Федот Федотович призраков не боялся, поскольку считал, что наибольшие беды и неприятности могут причинить люди живые, а не умершие, пусть даже и не нашедшие себе покоя в загробном мире. Посему он преспокойненько, ежели таковое слово уместно для секретного агента, находящегося на задании, наблюдал за домом и видел, как входили в него люди, в том числе и господин мильонщик Илья Никифорович Феоктистов. О его визитах в особняках он должен был незамедлительно докладывать помощнику полицеймейстера Николаю Людвиговичу Розенштейну. И Федот Федотович снова вспомнил о переговорном аппарате, который он видел во сне. Как бы он сейчас пригодился!

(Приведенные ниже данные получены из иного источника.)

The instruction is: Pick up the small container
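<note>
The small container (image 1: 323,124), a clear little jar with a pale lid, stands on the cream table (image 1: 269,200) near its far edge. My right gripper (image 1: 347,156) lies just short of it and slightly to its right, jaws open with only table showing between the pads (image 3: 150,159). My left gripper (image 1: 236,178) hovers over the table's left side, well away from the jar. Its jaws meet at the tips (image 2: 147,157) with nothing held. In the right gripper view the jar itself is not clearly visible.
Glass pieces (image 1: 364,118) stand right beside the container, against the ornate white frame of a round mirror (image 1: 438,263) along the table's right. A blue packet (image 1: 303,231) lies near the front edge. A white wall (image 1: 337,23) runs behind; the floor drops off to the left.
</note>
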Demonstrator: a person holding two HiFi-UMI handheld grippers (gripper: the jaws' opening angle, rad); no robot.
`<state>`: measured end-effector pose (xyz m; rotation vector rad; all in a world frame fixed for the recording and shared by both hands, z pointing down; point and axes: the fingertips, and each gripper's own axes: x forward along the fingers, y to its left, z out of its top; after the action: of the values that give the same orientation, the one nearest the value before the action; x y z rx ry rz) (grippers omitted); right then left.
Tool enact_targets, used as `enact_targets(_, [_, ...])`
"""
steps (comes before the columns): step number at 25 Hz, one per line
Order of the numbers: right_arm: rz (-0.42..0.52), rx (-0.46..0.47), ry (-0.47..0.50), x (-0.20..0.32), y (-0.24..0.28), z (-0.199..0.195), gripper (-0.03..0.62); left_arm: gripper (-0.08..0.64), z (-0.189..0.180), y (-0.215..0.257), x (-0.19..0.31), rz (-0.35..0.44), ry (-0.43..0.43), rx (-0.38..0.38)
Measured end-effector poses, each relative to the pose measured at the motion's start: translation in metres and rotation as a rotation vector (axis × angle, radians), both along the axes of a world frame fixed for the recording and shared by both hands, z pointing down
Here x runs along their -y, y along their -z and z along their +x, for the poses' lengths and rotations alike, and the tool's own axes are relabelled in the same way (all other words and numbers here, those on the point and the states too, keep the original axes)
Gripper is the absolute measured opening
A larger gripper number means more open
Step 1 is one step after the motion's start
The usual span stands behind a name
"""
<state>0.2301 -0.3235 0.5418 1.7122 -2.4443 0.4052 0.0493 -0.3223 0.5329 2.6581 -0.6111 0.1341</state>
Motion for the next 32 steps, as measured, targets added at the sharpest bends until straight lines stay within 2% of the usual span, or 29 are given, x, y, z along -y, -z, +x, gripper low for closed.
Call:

Мимо него в гору проехала коляска. Прошел один нетрезвый прохожий, почти в упор посмотревший на Кочкарева и не заметивший его. Какая-то дамочка, прислонившись к стене бывшего ворожцовского сада буквально в полусажени от него, поправила что-то там у себя глубоко дамское и тоже не заметила секретного агента. Хотя еще не было темно. А когда наступил поздний вечер, Федот Федотович совершенно слился со стеной. Причем интуитивно он выбрал самое затемненное место, из которого ему хорошо было видно все, что происходило на улице.
Где-то в районе половины девятого пополудни из особняка вышел Феоктистов. Был он с тем же чемоданом, перетянутым ремнями, но нес его уже легко, верно, оставив содержимое в особняке. Известный в городе предприниматель и мильонщик сел в повозку, дожидающуюся его возле ворот, и поехал вниз, по направлению к Рыбнорядской площади. Иных господ, которые вошли еще засветло в особняк Долгорукова, на выходе не наблюдалось.
Секретный агент немного подождал, пока коляска с Феоктистовым скроется из виду, отделился от стены и тоже стал спускаться по Старогоршечной вниз, к Рыбнорядской площади. Ведь основным объектом для наблюдения был господин Феоктистов, и этот Долгоруков, который, судя по всему, покидать свой особняк на ночь глядя не собирался.
На площади Кочкарев нанял извозчика и велел ему ехать в Управление полиции. Там, поднявшись на второй этаж, он постучал в кабинет помощника полицеймейстера Розенштейна, который дневал и ночевал в своем кабинете.
– Войдите, – услышал Федот Федотович голос Николая Людвиговича и вошел.
– Так что, осмелюсь доложить… – Секретный агент осекся, увидев в кабинете еще одного человека.
– Ничего, докладывайте, – разрешил ему Розенштейн.
– Объект номер два, – начал Федот Федотович, разумея под объектом номер два Илью Никифоровича Феоктистова, – в половине девятого покинул особняк и последовал вниз по Старогоршечной улице в направлении Рыбнорядской площади. Объект номер один, – продолжал Кочкарев, имея в виду под этим объектом Всеволода Аркадьевича Долгорукова, – остался в особняке вместе с пришедшими к нему господами.